→ RECORDS SHOWN:
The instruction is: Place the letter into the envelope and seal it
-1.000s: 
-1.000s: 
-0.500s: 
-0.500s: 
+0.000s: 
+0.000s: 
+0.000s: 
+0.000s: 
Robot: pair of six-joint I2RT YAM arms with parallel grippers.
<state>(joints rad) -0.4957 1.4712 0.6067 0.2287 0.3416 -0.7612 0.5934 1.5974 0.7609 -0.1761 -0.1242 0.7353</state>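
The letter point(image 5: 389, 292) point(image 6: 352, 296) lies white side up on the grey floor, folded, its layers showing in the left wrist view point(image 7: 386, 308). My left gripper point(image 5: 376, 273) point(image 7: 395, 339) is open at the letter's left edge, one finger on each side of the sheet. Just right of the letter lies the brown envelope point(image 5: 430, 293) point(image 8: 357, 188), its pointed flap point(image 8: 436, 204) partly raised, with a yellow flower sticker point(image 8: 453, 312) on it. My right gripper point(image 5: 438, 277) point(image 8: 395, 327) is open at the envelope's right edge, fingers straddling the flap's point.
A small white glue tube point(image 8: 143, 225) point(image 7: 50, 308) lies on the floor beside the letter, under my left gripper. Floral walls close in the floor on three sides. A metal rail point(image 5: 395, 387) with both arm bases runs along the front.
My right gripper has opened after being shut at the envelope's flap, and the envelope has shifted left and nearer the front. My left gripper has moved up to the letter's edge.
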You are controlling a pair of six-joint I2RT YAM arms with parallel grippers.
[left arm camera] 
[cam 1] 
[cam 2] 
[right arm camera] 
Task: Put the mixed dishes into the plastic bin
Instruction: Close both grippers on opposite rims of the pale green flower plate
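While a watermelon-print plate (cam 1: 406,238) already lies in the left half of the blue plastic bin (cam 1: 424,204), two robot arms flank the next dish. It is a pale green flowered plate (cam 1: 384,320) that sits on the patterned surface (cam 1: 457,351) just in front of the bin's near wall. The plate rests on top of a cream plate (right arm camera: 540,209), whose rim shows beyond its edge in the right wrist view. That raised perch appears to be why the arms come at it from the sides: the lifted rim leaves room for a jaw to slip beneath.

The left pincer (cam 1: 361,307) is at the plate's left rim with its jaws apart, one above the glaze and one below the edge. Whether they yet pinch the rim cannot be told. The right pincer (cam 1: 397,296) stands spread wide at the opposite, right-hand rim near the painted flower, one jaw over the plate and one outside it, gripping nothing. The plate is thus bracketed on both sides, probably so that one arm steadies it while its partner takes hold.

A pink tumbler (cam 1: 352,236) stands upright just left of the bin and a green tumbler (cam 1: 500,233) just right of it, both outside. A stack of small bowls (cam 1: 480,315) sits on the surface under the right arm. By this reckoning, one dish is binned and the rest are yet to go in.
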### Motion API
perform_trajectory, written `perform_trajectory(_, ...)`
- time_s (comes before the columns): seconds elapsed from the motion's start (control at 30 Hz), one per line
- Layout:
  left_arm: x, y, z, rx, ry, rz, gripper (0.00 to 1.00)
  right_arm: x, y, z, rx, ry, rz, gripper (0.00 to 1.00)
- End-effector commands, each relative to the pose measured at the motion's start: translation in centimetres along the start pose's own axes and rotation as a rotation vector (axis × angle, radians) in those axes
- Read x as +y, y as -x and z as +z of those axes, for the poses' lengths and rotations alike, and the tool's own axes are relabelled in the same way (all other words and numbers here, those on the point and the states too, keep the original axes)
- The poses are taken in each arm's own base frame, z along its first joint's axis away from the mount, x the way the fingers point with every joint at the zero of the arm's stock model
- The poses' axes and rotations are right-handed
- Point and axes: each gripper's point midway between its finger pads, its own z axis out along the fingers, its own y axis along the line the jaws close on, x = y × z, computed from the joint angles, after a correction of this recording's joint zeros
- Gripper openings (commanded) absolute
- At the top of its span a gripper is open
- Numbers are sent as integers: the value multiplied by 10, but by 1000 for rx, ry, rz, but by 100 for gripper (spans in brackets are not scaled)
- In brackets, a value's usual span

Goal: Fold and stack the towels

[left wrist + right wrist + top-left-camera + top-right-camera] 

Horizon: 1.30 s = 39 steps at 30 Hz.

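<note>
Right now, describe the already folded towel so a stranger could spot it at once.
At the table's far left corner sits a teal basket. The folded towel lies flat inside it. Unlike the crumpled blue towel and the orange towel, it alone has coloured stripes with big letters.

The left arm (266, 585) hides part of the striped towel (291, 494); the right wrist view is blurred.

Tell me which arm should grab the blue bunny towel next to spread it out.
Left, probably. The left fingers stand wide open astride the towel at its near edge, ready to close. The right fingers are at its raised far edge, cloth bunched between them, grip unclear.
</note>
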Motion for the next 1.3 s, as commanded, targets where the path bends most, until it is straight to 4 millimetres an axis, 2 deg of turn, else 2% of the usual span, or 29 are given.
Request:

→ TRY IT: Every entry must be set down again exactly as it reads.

→ ANSWER FOR THIS EXERCISE:
The instruction is: Place the letter into the envelope and seal it
-1.000s: 
-1.000s: 
-0.500s: 
-0.500s: 
+0.000s: 
+0.000s: 
+0.000s: 
+0.000s: 
Robot: pair of six-joint I2RT YAM arms with parallel grippers.
<state>(joints rad) -0.4957 1.4712 0.6067 0.2287 0.3416 -0.7612 0.5934 1.5974 0.7609 -0.1761 -0.1242 0.7353</state>
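The letter point(image 5: 389, 292) point(image 6: 352, 296) lies white side up on the grey floor, folded, its layers showing in the left wrist view point(image 7: 386, 308). My left gripper point(image 5: 376, 273) point(image 7: 395, 339) is open at the letter's left edge, one finger on each side of the sheet. Just right of the letter lies the brown envelope point(image 5: 430, 293) point(image 8: 357, 188), its pointed flap point(image 8: 436, 204) partly raised, with a yellow flower sticker point(image 8: 453, 312) on it. My right gripper point(image 5: 438, 277) point(image 8: 395, 327) is open at the envelope's right edge, fingers straddling the flap's point.
A small white glue tube point(image 8: 143, 225) point(image 7: 50, 308) lies on the floor beside the letter, under my left gripper. Floral walls close in the floor on three sides. A metal rail point(image 5: 395, 387) with both arm bases runs along the front.
My right gripper has opened after being shut at the envelope's flap, and the envelope has shifted left and nearer the front. My left gripper has moved up to the letter's edge.
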You are controlling a pair of six-joint I2RT YAM arms with parallel grippers.
[left arm camera] 
[cam 1] 
[cam 2] 
[right arm camera] 
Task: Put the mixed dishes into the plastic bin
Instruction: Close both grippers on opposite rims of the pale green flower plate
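While a watermelon-print plate (cam 1: 406,238) already lies in the left half of the blue plastic bin (cam 1: 424,204), two robot arms flank the next dish. It is a pale green flowered plate (cam 1: 384,320) that sits on the patterned surface (cam 1: 457,351) just in front of the bin's near wall. The plate rests on top of a cream plate (right arm camera: 540,209), whose rim shows beyond its edge in the right wrist view. That raised perch appears to be why the arms come at it from the sides: the lifted rim leaves room for a jaw to slip beneath.

The left pincer (cam 1: 361,307) is at the plate's left rim with its jaws apart, one above the glaze and one below the edge. Whether they yet pinch the rim cannot be told. The right pincer (cam 1: 397,296) stands spread wide at the opposite, right-hand rim near the painted flower, one jaw over the plate and one outside it, gripping nothing. The plate is thus bracketed on both sides, probably so that one arm steadies it while its partner takes hold.

A pink tumbler (cam 1: 352,236) stands upright just left of the bin and a green tumbler (cam 1: 500,233) just right of it, both outside. A stack of small bowls (cam 1: 480,315) sits on the surface under the right arm. By this reckoning, one dish is binned and the rest are yet to go in.
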### Motion API
perform_trajectory, written `perform_trajectory(_, ...)`
- time_s (comes before the columns): seconds elapsed from the motion's start (control at 30 Hz), one per line
- Layout:
  left_arm: x, y, z, rx, ry, rz, gripper (0.00 to 1.00)
  right_arm: x, y, z, rx, ry, rz, gripper (0.00 to 1.00)
- End-effector commands, each relative to the pose measured at the motion's start: translation in centimetres along the start pose's own axes and rotation as a rotation vector (axis × angle, radians) in those axes
- Read x as +y, y as -x and z as +z of those axes, for the poses' lengths and rotations alike, and the tool's own axes are relabelled in the same way (all other words and numbers here, those on the point and the states too, keep the original axes)
- The poses are taken in each arm's own base frame, z along its first joint's axis away from the mount, x the way the fingers point with every joint at the zero of the arm's stock model
- The poses' axes and rotations are right-handed
- Point and axes: each gripper's point midway between its finger pads, its own z axis out along the fingers, its own y axis along the line the jaws close on, x = y × z, computed from the joint angles, after a correction of this recording's joint zeros
- Gripper openings (commanded) absolute
- At the top of its span a gripper is open
- Numbers are sent as integers: the value multiplied by 10, but by 1000 for rx, ry, rz, but by 100 for gripper (spans in brackets are not scaled)
- In brackets, a value's usual span

Goal: Fold and stack the towels

[left wrist + right wrist + top-left-camera + top-right-camera] 

Horizon: 1.30 s = 39 steps at 30 Hz.

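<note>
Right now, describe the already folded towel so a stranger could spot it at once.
At the table's far left corner sits a teal basket. The folded towel lies flat inside it. Unlike the crumpled blue towel and the orange towel, it alone has coloured stripes with big letters.

The left arm (266, 585) hides part of the striped towel (291, 494); the right wrist view is blurred.

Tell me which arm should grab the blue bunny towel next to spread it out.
Left, probably. The left fingers stand wide open astride the towel at its near edge, ready to close. The right fingers are at its raised far edge, cloth bunched between them, grip unclear.
</note>
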Motion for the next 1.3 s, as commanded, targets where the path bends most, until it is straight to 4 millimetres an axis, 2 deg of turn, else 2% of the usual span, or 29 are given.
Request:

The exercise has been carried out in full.